Forza Italia e Alleanza Nazionale hanno, per la verità, iniziato a fare qualcosa affinché nei propri organismi affluisca linfa di pensiero non strettamente politico. Gianfranco Fini ha radunato intorno a sé un gruppo di intellettuali, ma forse troppo legati al partito per dare stimoli davvero originali. Forza Italia produce convegni, gruppi di studio, seminari, circoli, ma slegati, privi di grandi individualità e il cui lavoro sembra troppo spesso disperso nel vento.
Per limitarci al caso di Forza Italia, sia Melograni sia Ostellino sono stupiti dal fatto che Silvio Berlusconi, disponendo di televisioni e case editrici, non le usi per valorizzare intellettuali e gruppi di pensiero legati al centrodestra, se non al suo partito. Al di là dei media, però, occorre soprattutto formare gruppi di studio, fondazioni, centri di ricerca slegati sia dalla politica contingente sia dai risultati immediati, con il compito fondamentale di elaborare - nella più totale libertà - idee, approfondimenti, novità. Penso, per esempio, alla necessità di studiare il libertarismo americano. Da noi è quasi sconosciuto pur avendo caratteristiche innovative compatibili con un liberalismo che non può continuare a essere quello di Giolitti e Malagodi, se vuole crescere e prosperare. Sono iniziative che costano economicamente e che possono portare a dissensi anche sgradevoli, ma un partito moderno e vitale deve vederle proprio come l'industria vede la ricerca e cioè un mezzo indispensabile per rimanere al passo con la concorrenza e superarla.

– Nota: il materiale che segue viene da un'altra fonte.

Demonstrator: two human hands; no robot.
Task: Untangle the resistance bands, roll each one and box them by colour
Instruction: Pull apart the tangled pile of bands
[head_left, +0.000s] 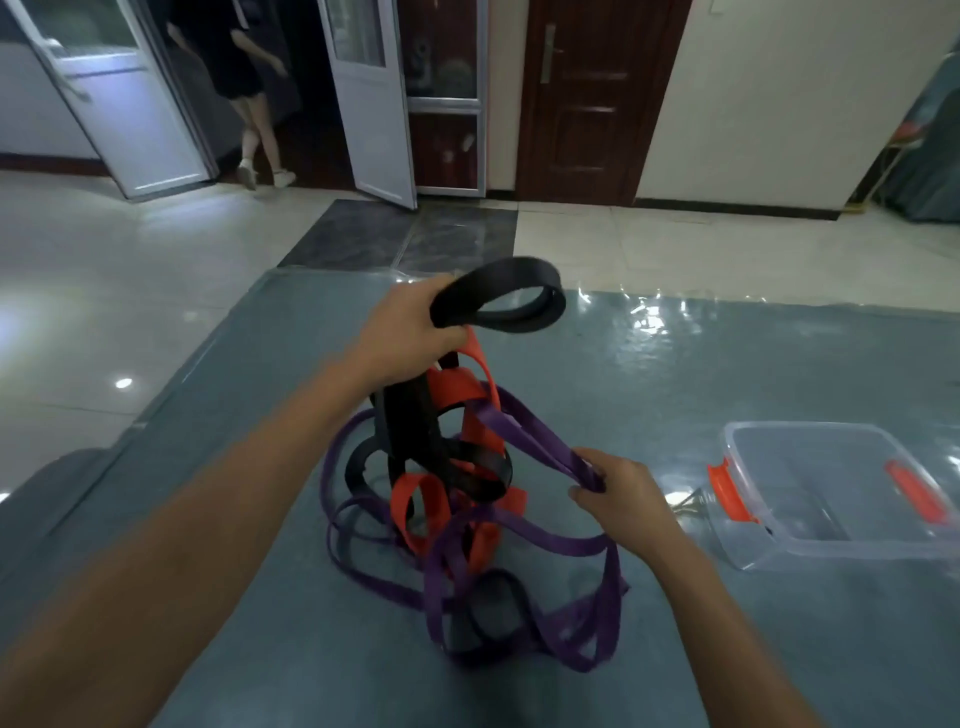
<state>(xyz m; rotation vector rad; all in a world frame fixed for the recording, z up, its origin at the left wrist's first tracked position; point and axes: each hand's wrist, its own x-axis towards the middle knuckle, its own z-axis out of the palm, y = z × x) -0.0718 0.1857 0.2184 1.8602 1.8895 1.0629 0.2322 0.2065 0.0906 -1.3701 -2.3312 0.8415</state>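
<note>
Item: tangle of flat elastic resistance bands in three colours, on a blue-grey table top (753, 364) under a glossy clear film.

- Black rubber band (460, 304): one end is lifted above the heap as an open loop. Lower strands run down through the knot to the table.
- Orange rubber band (460, 389): wound through the black one in the middle of the heap, partly raised with it. Further coils lie lower down.
- Purple rubber band (535, 436): the longest spread. Its loops lie on the table around and in front of the knot, and one strand is drawn taut to the right.

Left hand (410, 332): fingers curled round the black loop, holding it up over the heap.
Right hand (621, 493): fingers and thumb pinching the taut purple strand, low and to the right of the heap.

Clear plastic storage box (831, 551) with orange clip latches (727, 491): on the table to the right, apart from the bands and lidless.

Background: pale tiled floor (104, 291), dark wooden door (597, 104), white glazed doors (374, 104) standing open, and a person (239, 62) in the doorway.
</note>
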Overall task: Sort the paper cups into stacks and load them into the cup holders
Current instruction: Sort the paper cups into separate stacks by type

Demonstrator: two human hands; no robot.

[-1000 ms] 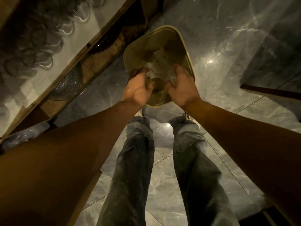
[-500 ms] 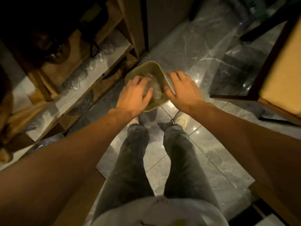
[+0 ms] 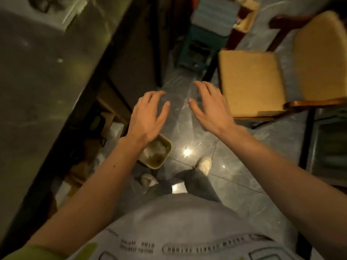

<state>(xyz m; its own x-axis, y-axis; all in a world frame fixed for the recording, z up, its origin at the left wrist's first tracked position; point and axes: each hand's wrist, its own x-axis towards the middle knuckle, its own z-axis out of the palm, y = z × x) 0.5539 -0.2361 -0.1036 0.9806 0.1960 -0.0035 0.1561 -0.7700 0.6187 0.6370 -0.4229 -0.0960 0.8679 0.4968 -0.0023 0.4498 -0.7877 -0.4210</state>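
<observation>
Hovering above the floor, left hand (image 3: 148, 117) and right hand (image 3: 208, 107), each grip spread apart, holding nothing

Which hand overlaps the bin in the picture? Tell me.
The left hand: its wrist covers the upper left corner of the olive-green bin on the floor. The right hand is off toward the yellow-cushioned chair, clear of the bin.

1. The floor (image 3: 234, 166) is glossy, veined grey stone tile, mirroring a lamp.
2. The chair (image 3: 251, 81) has matt, coarse yellow cloth padding on a polished dark wood frame.
3. The bin (image 3: 168, 147) looks like smooth, dull olive plastic.
4. The countertop (image 3: 33, 72) is smooth grey stone.
</observation>
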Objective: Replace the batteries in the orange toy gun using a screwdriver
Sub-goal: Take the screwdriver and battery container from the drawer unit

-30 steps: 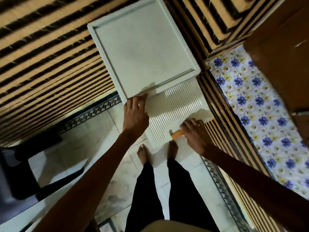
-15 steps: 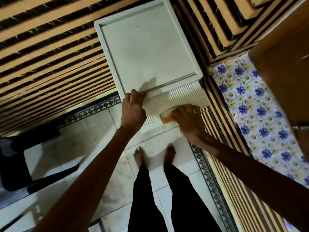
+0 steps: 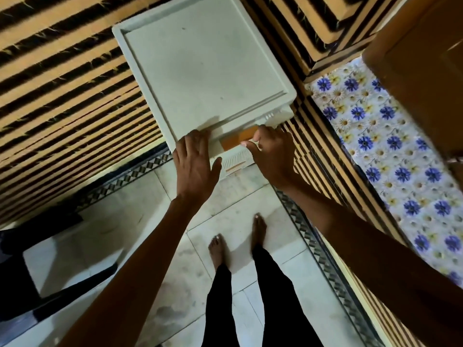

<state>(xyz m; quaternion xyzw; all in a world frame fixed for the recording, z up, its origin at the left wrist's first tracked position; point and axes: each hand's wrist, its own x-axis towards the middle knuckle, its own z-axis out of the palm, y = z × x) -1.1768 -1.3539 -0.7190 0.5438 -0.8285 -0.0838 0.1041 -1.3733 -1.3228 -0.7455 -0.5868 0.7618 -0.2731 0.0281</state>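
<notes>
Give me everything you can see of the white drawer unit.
The white drawer unit looks like matte plastic, seen from above: a square top with a raised rim, slightly scuffed. It stands on the tiled floor against a striped wall. Its ribbed top drawer is out a little, showing an orange object inside. The left hand rests flat on the top's front edge; the right hand is at the drawer gap, over the orange object.
</notes>
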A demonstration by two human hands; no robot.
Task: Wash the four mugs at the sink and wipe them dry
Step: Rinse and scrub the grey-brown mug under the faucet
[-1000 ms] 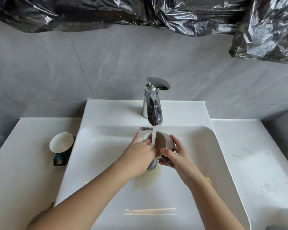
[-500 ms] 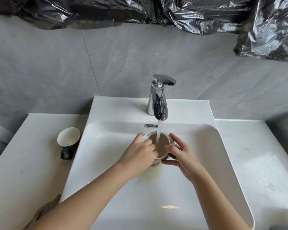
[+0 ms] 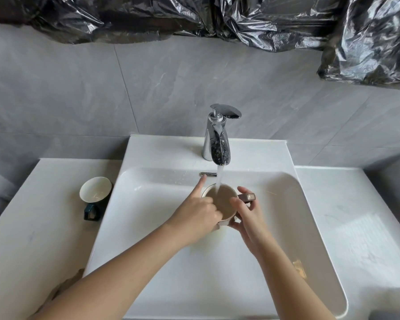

Quanto alla politica attiva, anche lì sarebbe opportuno e vivificante coinvolgervi intelligenze estranee alla vita di partito, come già fece Berlusconi nel 1996 e - meno - nel 2001. Da simili figure, però, non è lecito e neppure conveniente aspettarsi un gioco di squadra che consista nel seguire come soldatini le disposizioni dall'alto. Il gioco di squadra di un intellettuale prestato alla politica deve consistere nell'essere un battitore libero: libero di prendere posizioni e di dare spunti anche al di fuori della logica di partito. Capisco che, con maggioranze risicate, questa strada appaia poco percorribile. Ma c'è da augurarsi che, con una legge elettorale che garantisca maggioranze sicure, l'ansia del numero venga meno. E comunque assistiamo ogni giorno alla defezione da un gruppo all'altro di piccoli uomini politici che trovano più interessanti le tattiche delle strategie e le convenienze più preziose delle idee. Si corrono molti meno rischi di questo genere con un uomo di pensiero che lo sia davvero.
In una frase sola: l'Italia ha la sua ricchezza maggiore nella cultura, è singolare che la Destra non cerchi di scoprire come utilizzare questo dato oggettivo.